Uma Kombi de encher os olhos

(Chéri à Paris, por Daniel Cariello)

Essa aconteceu com um amigo meu que morou em Paris muitos anos atrás, e agora acabou de voltar pra cidade-luz. A história se passou nos anos 80, durante a primeira temporada dele na capital francesa.

Seu pai, riponga na década anterior, era o feliz proprietário de uma Kombi verde por fora e, se bem me lembro do relato, laranja por dentro. Qualquer coisa de impensável nos caretas dias de hoje, mas perfeitamente normal pra psicodélica geração Woodstock.

Após milhares de quilômetros rodados e muita fumaça (de carburador!, de carburador!) queimada, o sujeito decidiu separar-se do veículo, que havia se tornado um trambolho no complicado trânsito parisiense. Com dor no coração, colocou um anúncio nos classificados do jornal. Tratou de ser minucioso e sentimental na descrição. Afinal, não era apenas um carro, era uma relíquia, um verdadeiro relato ambulante de uma passada época de sonhos.

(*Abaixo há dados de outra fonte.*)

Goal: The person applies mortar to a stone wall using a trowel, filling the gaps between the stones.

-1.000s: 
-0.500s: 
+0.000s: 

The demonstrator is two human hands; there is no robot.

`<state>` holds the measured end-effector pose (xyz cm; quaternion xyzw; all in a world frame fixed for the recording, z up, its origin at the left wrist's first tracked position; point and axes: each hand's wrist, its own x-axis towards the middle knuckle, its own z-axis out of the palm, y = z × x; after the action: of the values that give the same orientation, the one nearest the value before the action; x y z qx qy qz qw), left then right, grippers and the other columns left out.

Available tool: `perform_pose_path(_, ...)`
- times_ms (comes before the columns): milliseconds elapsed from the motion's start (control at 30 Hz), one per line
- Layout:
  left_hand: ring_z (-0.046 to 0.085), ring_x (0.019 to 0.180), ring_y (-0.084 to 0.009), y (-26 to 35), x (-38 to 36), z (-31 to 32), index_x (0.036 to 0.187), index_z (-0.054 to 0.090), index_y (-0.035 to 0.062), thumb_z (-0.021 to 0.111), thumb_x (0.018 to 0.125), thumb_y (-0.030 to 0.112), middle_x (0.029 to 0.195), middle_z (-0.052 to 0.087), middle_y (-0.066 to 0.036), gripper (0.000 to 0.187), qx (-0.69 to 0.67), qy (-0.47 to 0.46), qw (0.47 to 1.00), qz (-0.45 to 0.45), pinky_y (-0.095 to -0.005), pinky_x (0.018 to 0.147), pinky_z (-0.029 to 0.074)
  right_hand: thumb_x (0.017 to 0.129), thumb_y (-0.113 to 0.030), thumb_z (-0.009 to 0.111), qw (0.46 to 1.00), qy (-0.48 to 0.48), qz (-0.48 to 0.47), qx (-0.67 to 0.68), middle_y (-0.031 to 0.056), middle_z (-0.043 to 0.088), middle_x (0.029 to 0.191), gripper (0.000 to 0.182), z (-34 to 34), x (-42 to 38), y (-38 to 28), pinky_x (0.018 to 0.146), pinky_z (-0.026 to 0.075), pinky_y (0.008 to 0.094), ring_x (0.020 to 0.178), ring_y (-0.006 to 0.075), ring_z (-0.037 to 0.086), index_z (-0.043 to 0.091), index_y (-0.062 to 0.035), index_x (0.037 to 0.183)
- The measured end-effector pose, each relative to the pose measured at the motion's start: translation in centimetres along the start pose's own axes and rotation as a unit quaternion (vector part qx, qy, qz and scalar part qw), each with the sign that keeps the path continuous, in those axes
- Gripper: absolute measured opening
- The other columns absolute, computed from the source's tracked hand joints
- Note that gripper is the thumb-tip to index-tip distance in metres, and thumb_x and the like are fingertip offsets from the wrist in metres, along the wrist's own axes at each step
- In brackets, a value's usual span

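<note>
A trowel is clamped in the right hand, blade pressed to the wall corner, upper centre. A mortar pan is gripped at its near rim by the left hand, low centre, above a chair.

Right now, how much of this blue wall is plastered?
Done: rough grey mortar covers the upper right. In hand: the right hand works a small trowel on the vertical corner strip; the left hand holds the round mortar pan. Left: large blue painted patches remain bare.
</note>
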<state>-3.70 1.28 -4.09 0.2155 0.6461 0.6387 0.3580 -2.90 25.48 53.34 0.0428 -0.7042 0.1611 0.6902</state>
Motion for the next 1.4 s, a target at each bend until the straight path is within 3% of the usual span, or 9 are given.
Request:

Atraídos pela imperdível oportunidade, os interessados não tardaram a ligar. Alguns barganhavam, outros queriam marcar visita para conhecer aquela suposta maravilha, e havia ainda os que pediam detalhes específicos sobre a mecânica, o consumo e tudo o que todo mundo quer saber na hora de comprar um carro de segunda mão, mesmo que muitas vezes nem saiba o que está perguntando.

TEXTO-MEIO

Ali pelo fim do dia o telefone soa mais uma vez. A voz confiante do outro lado não deixou dúvidas de que o negócio estava fechado.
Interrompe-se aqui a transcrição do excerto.